MRI of the head

Visualization with MRI depends on the rearrangement of the nuclei of hydrogen atoms (protons charged positively) in tissues under the action of a short electromagnetic pulse. After the pulse, the nuclei return to their normal position, radiating some of the absorbed energy, and sensitive receivers catch this electromagnetic echo. Unlike CT, the patient is not exposed to ionizing radiation during MRI. The tissues under investigation become a source of electromagnetic radiation characterized by a certain intensity and time parameters.
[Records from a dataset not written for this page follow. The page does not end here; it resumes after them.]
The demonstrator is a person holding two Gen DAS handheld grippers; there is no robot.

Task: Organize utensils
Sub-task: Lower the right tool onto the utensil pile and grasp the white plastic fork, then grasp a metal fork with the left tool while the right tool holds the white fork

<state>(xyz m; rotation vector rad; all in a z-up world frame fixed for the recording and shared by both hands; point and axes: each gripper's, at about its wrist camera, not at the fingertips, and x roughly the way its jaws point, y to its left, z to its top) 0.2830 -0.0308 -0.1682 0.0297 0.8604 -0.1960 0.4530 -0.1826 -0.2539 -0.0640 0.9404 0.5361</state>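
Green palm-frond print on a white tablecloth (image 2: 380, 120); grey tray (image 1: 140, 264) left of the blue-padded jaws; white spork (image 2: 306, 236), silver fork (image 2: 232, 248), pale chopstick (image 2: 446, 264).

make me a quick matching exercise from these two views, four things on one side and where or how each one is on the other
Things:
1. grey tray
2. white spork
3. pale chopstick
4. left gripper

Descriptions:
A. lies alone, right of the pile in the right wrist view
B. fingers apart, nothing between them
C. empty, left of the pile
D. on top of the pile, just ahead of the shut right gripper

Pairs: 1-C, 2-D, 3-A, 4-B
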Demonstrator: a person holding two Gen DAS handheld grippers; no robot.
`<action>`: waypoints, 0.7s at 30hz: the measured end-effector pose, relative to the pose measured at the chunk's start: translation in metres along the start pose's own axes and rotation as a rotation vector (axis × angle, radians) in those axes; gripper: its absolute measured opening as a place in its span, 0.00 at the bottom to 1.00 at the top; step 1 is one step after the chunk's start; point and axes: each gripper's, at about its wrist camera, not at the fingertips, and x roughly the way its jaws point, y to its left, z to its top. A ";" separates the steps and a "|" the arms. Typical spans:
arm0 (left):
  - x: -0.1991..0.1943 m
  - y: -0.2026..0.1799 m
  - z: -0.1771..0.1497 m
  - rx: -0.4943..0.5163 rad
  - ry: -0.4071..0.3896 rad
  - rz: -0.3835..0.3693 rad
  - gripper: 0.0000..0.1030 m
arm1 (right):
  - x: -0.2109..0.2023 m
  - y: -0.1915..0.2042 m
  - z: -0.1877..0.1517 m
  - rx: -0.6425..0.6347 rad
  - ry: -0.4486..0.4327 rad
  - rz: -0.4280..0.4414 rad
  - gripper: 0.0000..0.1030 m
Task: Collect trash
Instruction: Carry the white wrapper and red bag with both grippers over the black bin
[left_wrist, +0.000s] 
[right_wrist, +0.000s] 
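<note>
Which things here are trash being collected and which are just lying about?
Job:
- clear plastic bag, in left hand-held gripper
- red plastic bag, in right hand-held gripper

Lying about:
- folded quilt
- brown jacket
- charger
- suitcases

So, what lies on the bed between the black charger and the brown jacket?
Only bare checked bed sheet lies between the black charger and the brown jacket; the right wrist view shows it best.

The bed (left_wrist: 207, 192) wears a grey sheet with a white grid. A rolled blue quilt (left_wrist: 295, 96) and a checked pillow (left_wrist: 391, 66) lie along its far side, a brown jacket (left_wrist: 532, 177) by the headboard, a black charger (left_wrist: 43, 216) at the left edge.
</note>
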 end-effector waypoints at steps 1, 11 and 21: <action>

Signals processed by the computer are displayed in the form of a tomographic projection, which can be: axial, coronal, sagittal.

[1], [2], [3]

Relaxation time

T1 and T2-weighted tomographs are two methods for measuring the relaxation time of excited protons after the external magnetic field is turned off. The tissue of the body has a different relaxation time, and on this basis T1 or T2-weighted tomograms are distinguished (ie, with better visualization on a specific image). In practice, both methods are used.

T1-weighted tomograms better display normal anatomy.

• Low-intensity (dark) structures, including water and vitreous.
• Strongly intensive (light) structures, including adipose tissue and contrasting substances.

T2-weighted tomograms are preferable for displaying pathological changes in tissues.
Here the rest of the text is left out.